Task description:
Nothing is needed except the lines below that run from the one with "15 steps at" through the one with "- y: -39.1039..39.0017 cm", repeated exactly.

Content starts

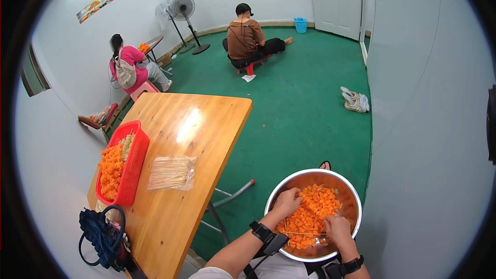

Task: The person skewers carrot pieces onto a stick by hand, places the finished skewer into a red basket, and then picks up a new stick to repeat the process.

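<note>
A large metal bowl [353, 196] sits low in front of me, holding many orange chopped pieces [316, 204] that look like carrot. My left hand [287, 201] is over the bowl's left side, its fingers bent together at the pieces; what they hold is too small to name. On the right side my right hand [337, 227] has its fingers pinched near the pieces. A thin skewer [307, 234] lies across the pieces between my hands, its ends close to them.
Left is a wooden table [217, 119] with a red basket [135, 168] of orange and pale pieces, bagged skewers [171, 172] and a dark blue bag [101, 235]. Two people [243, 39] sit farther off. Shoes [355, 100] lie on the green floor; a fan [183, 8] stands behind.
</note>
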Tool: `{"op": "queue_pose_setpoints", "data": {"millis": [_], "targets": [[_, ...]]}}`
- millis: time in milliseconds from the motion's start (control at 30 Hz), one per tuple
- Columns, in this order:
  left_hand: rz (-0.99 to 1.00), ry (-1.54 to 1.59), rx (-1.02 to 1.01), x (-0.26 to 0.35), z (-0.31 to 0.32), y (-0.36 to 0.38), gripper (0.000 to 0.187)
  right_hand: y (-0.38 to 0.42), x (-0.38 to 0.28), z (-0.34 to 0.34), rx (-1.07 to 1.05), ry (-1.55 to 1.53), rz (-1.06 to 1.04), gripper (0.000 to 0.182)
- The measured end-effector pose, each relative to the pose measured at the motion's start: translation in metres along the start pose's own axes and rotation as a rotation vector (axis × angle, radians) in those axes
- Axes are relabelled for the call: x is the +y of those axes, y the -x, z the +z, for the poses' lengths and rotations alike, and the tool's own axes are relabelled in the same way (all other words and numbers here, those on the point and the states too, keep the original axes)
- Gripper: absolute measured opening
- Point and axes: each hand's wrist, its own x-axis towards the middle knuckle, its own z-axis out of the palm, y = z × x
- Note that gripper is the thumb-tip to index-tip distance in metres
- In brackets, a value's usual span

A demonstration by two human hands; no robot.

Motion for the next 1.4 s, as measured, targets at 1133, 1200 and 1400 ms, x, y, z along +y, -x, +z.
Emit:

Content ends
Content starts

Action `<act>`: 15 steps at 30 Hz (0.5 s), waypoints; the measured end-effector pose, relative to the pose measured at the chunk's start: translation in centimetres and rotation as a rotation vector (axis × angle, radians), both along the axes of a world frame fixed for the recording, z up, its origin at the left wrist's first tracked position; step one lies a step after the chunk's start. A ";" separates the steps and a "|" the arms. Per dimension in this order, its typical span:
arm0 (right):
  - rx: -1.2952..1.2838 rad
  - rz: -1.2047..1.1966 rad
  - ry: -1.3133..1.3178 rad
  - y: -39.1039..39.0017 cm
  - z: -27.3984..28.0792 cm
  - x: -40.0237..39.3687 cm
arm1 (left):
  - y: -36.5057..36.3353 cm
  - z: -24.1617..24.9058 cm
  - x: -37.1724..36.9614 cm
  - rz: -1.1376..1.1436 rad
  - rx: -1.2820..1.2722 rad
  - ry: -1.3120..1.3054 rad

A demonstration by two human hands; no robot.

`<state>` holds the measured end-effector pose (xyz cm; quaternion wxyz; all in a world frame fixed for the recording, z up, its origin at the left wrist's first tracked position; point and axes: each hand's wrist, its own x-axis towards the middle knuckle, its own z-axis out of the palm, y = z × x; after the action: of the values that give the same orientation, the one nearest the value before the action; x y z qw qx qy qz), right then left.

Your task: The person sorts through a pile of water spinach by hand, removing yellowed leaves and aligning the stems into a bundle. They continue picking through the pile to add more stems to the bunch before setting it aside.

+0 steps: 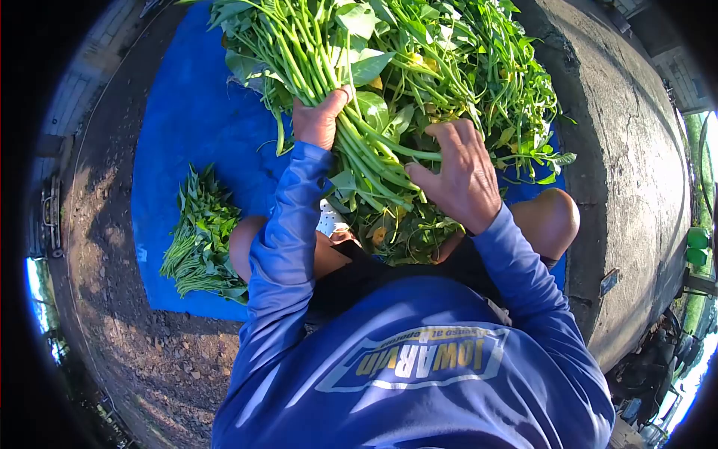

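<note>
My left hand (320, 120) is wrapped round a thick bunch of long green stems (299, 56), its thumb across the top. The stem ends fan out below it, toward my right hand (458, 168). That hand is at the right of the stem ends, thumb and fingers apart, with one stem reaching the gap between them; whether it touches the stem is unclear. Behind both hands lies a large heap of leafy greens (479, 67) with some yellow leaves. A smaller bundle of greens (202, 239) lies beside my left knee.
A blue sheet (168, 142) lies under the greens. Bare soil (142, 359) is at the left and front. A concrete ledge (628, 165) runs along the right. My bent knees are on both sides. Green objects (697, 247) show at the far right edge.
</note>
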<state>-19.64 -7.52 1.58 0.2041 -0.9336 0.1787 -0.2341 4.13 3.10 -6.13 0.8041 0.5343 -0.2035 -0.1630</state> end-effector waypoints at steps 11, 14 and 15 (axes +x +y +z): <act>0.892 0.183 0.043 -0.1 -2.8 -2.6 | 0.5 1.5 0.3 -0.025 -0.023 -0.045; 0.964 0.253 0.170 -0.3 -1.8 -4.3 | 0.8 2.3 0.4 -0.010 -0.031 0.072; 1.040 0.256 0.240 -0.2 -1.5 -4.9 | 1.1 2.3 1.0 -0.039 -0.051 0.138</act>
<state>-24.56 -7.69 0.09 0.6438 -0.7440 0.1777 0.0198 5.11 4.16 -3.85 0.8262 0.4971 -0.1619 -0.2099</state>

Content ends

Answer box:
Action `<act>`: 15 steps at 30 Hz (0.5 s), waypoints; the measured end-effector pose, relative to the pose measured at the chunk's start: translation in centimetres and rotation as a rotation vector (axis × angle, radians), both along the axes of a world frame fixed for the recording, z up, its origin at the left wrist's first tracked position; step one lies a step after the chunk's start. A ";" separates the steps and a "|" the arms. Per dimension in this order, its typical span:
arm0 (right):
  - rx: -1.2952..1.2838 rad
  - rz: -1.2047..1.1966 rad
  - ry: -1.3133..1.3178 rad
  - y: -39.1039..39.0017 cm

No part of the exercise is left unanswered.